Our method has been rigorously validated numerically. Reviewers expressed concerns about whether our communication and computation kernels align with the original operator’s precision. We addressed this concern through thorough validation of communication, operator, and model accuracy. Our operator has undergone rigorous precision verification.

Other technical details. Reviewers also raised concerns regarding the communication partitioning scheme and the effectiveness of overlapping. We addressed these issues through both theoretical analysis and empirical evaluation. Our partitioning strategy carefully considers hardware characteristics and scalability, and the effectiveness of the overlapping method has been rigorously validated through experiments.

最终决定

This paper proposes an efficient sequence-parallel algorithm for training (certain types of) linear attention models that reduces communication. This involves introducing a new "All scan" communication primitive, which makes it possible to efficiently scale linear attention to long (1M) sequences

On the plus side, the approach is sensible, the paper is well-written, and the empirical experiments support the main claims of the paper. The authors moreover plan to open source their code, which will be helpful to the community.
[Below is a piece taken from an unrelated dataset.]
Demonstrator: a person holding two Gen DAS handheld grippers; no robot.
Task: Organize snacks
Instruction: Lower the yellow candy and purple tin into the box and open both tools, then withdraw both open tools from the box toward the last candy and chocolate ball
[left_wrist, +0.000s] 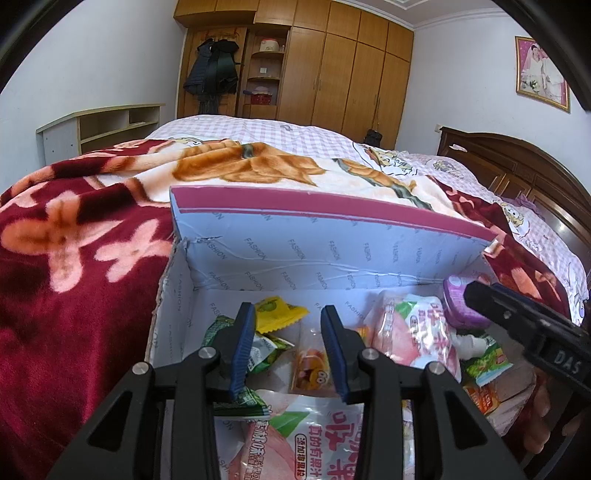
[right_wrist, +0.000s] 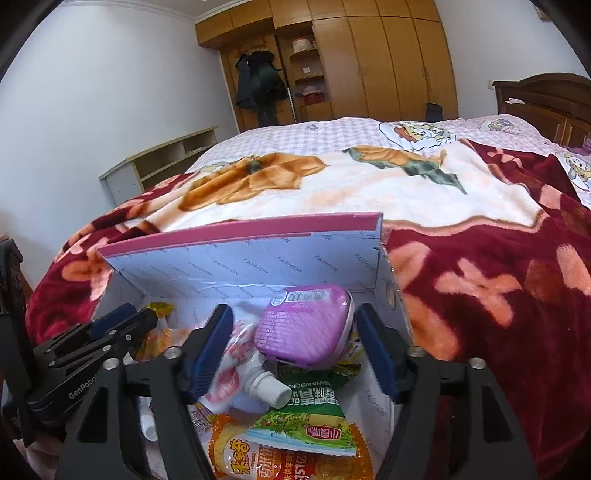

On the negative side, there were some concerns with regard to: the approach only being relevant for particular types of linear attention models; whether the use of "optimal" is theoretically sound; whether the approach would scale to larger models/GPUs. The authors addressed some of these issues during the rebuttal. I especially encourage the authors to consider the presentation of section 3.3 in light of feedback from reviewer 8i2q.

Overall, I think this is a valuable contribution to the community.